La pubblicazione di questo volume si inserisce nel contesto di un’effervescente produzione culturale che pone sempre più al centro del dibattito politico la parola d’ordine del «reddito garantito» nelle sue varie articolazioni. Che si declini questo tema nel senso del contrasto alle forme di povertà più estreme, o che lo si collochi nella prospettiva della lotta alla precarietà lavorativa ed esistenziale enormemente cresciuta negli ultimi anni, oppure ancora, che lo si pensi come vettore di trasformazione radicale della società, non vi è dubbio che la «questione del reddito» sia divenuta ormai ineludibile per tutti.
La produzione editoriale recente, molto ricca e sfaccettata rispetto agli anni passati, anche grazie alla traduzione di alcuni titoli di autori internazionali, ha accompagnato l’interesse crescente dell’opinione pubblica per un tema che ha perso l’impronta di «proposta impossibile», e che, al contrario, è divenuto una chiave per entrare a pieno titolo nel Ventunesimo secolo.
L’opzione presentata dall’Autore in questa pubblicazione è quella del reddito di base propriamente detto, cioè un’erogazione compiutamente universalistica, destinata a tutti i componenti di una determinata comunità politica, sganciata dalla condizione economica e familiare dei beneficiari, non sottoposta a vincoli di decadenza.
Secondo l’accezione del filosofo Philippe Van Parjis un basic income nella sua forma pura si distingue dai sussidi e dalle forme di assistenza oggi esistenti per la sua universalità e incondizionatezza. Il basic income si considera universale in quanto non distingue sulla base di status giuridici o di condizioni personali, ed è incondizionato nella misura in cui non sono previste condizioni in base alle quale possa essere revocato e/o non accordato. Nessun obbligo può quindi essere posto in capo al beneficiario, sotto la condizione della revoca del basic income.
Un misura del genere, in contrapposizione alle forme esistenti di assistenza sociale, avrebbe il vantaggio di corrispondere meglio all’universalismo dei diritti fondamentali, eliminerebbe qualsiasi connotazione caritatevole o lo stigma talvolta sotteso alle elargizioni assistenziali, sottrarrebbe i precari ai ricatti del «lavoro povero», ridurrebbe drasticamente le mediazioni burocratiche consentendo risparmi grazie alla gestione semplificata delle procedure ed evitando intrusioni dei poteri pubblici nella sfera di riservatezza individuale.

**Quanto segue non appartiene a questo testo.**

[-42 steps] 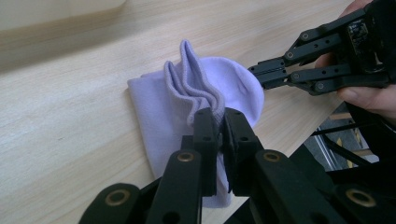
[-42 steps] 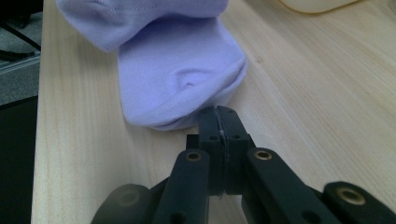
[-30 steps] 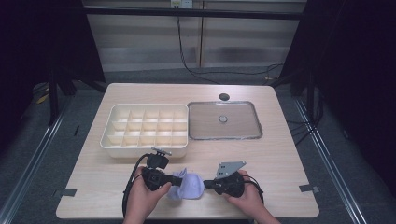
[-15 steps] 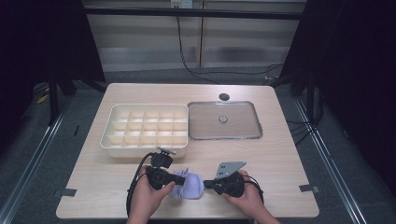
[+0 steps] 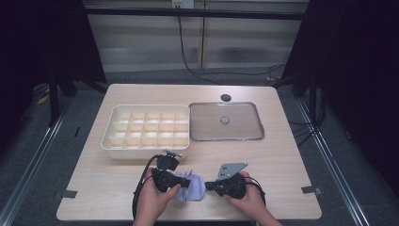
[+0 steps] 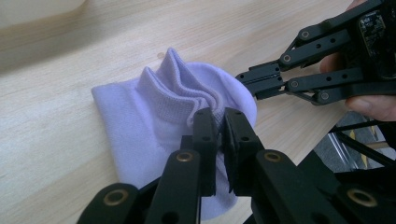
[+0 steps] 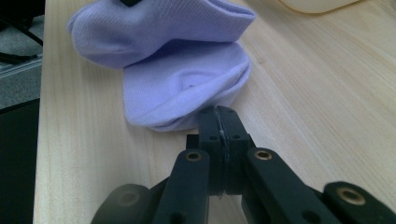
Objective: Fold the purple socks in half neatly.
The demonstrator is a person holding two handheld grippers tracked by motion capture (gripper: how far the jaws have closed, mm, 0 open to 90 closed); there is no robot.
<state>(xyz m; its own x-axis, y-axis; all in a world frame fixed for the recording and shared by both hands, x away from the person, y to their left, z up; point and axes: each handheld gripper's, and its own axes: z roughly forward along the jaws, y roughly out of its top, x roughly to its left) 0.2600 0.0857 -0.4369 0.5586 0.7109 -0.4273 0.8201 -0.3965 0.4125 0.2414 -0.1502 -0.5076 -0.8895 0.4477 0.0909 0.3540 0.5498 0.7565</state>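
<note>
Table (image 5: 291,155): pale wood, rectangular.
Sock (image 5: 192,186): lilac, folded, on the near edge between the two claws, left claw (image 5: 181,181), right claw (image 5: 210,186).
Box (image 5: 147,131): cream, divided, beyond left claw.
Tray (image 5: 225,121): metal, beyond right claw, beside box.

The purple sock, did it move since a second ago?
No. The purple sock lies in the same spot near the table's front edge, just below the divided box, between the two grippers, as it did earlier.

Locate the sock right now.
High view: the sock lies near the table's front edge, between the left claw and right claw, just in front of the divided box.
</note>
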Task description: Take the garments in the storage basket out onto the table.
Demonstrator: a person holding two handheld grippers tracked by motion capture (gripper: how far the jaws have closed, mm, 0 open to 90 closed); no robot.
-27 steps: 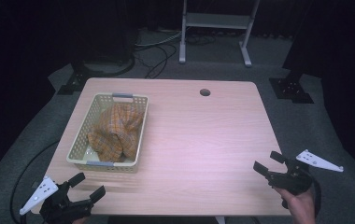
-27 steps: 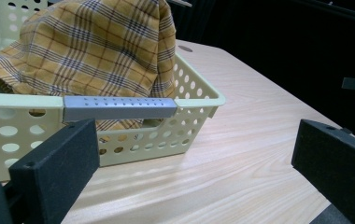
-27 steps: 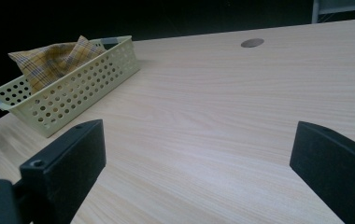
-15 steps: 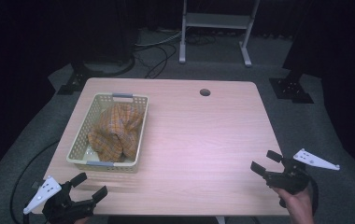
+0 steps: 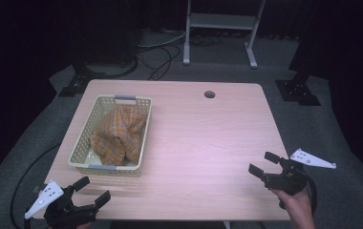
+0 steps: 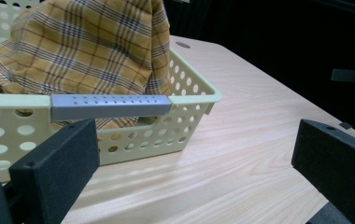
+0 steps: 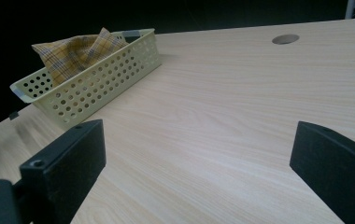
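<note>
A pale yellow perforated basket (image 5: 80,138) stands on the left half of the wooden table (image 5: 208,138), with a grey handle at each end. A crumpled orange plaid cloth (image 5: 120,133) is heaped inside it. My left gripper (image 5: 94,189) hovers open at the table's front-left corner, just short of the basket's near end. In the left gripper view the near grey handle (image 6: 110,106) and the cloth (image 6: 82,42) loom close ahead of the empty left gripper (image 6: 189,140). My right gripper (image 5: 261,162) is open at the front-right edge. From there it faces the basket (image 7: 101,79) across bare wood.
A round cable hole (image 5: 209,94) sits near the table's far edge. Behind the table stands a metal frame (image 5: 218,28), with dark stand bases on the floor at left (image 5: 77,81) and right (image 5: 296,90). Cables trail over the grey carpet.
Both grippers have crept inward over the table's front edge, the right one leftward, the left one slightly rightward. The basket and cloth have not moved.
</note>
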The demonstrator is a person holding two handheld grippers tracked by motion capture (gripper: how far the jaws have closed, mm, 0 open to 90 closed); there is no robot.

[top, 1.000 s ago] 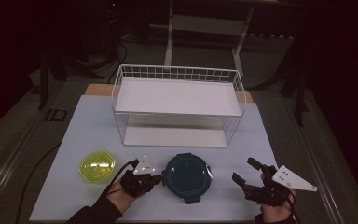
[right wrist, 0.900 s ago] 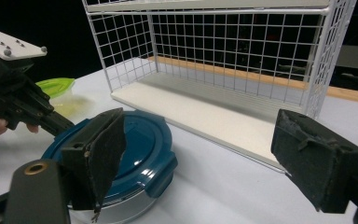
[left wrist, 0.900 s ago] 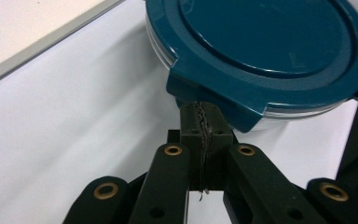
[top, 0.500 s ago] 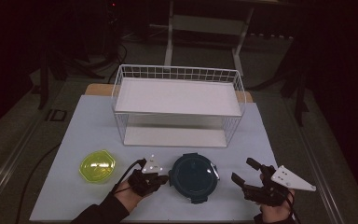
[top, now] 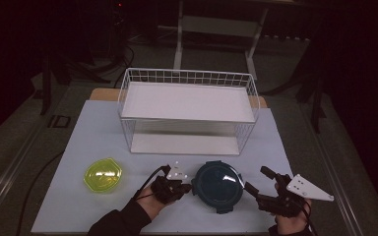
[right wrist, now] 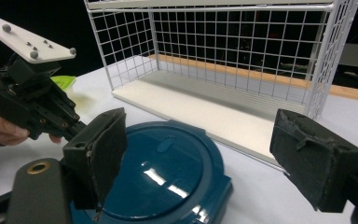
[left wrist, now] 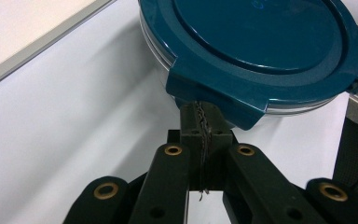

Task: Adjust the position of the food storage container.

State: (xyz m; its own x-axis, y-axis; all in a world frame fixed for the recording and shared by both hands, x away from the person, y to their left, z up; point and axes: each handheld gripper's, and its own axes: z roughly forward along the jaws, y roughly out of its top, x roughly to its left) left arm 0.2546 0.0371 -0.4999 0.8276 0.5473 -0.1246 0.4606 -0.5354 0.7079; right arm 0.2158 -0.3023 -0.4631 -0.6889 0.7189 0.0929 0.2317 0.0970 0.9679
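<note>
The left gripper [top: 186,185] lies low at the left edge of the blue lidded container [top: 219,185], its jaws pressed together at the lid's tab. The right gripper [top: 265,184] rests just right of that container, jaws spread wide apart.

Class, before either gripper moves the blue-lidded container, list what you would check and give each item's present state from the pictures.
1. Left gripper jaws shut, tips tucked under a lid tab: ok.
2. Right gripper jaws open, straddling the container: ok.
3. Blue lid seated on the container: ok in the left gripper view; far latches cannot tell.
4. Container contents: cannot tell.
5. Wire rack shelves bare: ok.
6. Yellow lid lies apart, to the left: ok.
</note>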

È chiaro che la compiuta istituzionalizzazione di un reddito universale richiederebbe un profondo ripensamento dell’intera spesa pubblica, delle modalità di produzione, della stessa designazione delle forme di creazione del valore. Si tratta di un campo di ricerca di straordinario interesse che questo volume arricchisce di alcune prospettive, prima fra tutte una prima quantificazione degli impegni di finanza pubblica che sarebbero necessari per tradurre il progetto in realtà.
Una via ragionevole per approssimarsi al reddito di base, non a caso perseguita in molti contesti a livello globale, è quella di dare vita a sperimentazioni parziali al fine di monitorare gli effetti sulla popolazione di una erogazione incondizionata di denaro. In effetti in sempre più numerose sperimentazioni che dalla Finlandia, ad alcune regioni europee (segnatamente in Olanda e in Francia), passando per la statunitense città di Oakland o la regione canadese dell’Ontario, fino ai villaggi del Kenya o dell’India, viene in evidenza la necessità di «rompere» con vecchi schemi della protezione sociale sempre più governati dalle burocrazie amministrative e incapaci di rispondere alle sfide emergenti.
A quando nel nostro paese almeno una sperimentazione per mettere alla prova il reddito di base e passare così dai «buoni argomenti» a una buona realizzazione pratica?